Dans de nombreux pays de la Région, l’obésité est encore associée à la stigmatisation sociale, ce qui multiplie les risques mortels de cette pathologie. Les professionnels de santé ont besoin de l’aide des décideurs pour délivrer des messages fondés sur des données probantes et diffuser les recommandations de l’OMS à un public plus large.
« Nous devons accepter que l’obésité est une maladie »
« Les pays doivent adopter une approche globale de la prévention et de la prise en charge de l’obésité, » a déclaré le docteur Kremlin Wickramasinghe, chef par intérim du Bureau européen de l’OMS pour la prévention et la maîtrise des maladies non transmissibles. « Nous avons beaucoup appris en écoutant les personnes souffrant d’obésité et leurs familles, et nous encourageons tous les gouvernements à prendre des mesures pour que l’avis de ces acteurs importants soient pris en compte tout au long du cycle des politiques relatives à l’obésité. »

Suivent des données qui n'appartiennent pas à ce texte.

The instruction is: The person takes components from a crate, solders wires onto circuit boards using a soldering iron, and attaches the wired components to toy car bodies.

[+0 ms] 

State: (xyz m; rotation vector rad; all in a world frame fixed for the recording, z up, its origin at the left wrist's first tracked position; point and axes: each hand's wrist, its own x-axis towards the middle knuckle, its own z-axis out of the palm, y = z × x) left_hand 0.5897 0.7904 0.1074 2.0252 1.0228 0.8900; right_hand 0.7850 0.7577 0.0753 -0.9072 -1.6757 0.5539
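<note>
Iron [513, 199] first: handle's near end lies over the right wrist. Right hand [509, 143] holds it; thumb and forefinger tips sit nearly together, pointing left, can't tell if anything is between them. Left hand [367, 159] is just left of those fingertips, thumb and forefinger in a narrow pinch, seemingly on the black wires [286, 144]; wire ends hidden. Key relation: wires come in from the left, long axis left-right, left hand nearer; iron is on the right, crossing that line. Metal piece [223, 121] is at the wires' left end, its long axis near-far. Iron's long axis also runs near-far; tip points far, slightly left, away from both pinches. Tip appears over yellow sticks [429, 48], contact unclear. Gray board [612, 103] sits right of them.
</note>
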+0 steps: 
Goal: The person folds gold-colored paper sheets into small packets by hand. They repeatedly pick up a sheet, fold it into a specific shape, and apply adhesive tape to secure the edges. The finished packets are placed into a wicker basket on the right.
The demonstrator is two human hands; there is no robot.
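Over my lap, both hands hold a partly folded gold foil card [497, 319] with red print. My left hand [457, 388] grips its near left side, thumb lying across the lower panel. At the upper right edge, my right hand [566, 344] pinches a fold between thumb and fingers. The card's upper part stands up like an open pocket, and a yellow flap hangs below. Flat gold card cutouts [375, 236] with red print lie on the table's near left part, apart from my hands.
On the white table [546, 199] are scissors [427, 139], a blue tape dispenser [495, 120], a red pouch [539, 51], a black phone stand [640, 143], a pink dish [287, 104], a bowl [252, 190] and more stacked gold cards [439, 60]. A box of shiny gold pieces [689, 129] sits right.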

Lors de la 72e session du Comité régional de l’OMS pour l’Europe (CR72), qui se tiendra en septembre 2022 en Israël, des décideurs et des intervenants de haut niveau des 53 États membres de la Région examineront les meilleures pratiques susceptibles d’enrayer l’augmentation des niveaux d’obésité et de s’attaquer à ce problème urgent.
L’Autriche participe activement à de nombreux projets de l’OMS dans ce domaine, notamment l’Initiative pour la surveillance de l’obésité infantile (COSI) ainsi que le Réseau sur le marketing instauré par l’OMS. Ces projets aident les professionnels de santé et les intervenants à mettre en place un système efficace et adapté à chaque pays pour lutter contre l’obésité.
« Nous devons accepter que l’obésité est une maladie. Et comme il s’agit d’une maladie chronique, toutes les personnes souffrant d’obésité doivent subir un diagnostic, et dans chaque cas, un traitement doit être défini. C’est l’avenir, » a conclu le docteur Weghuber.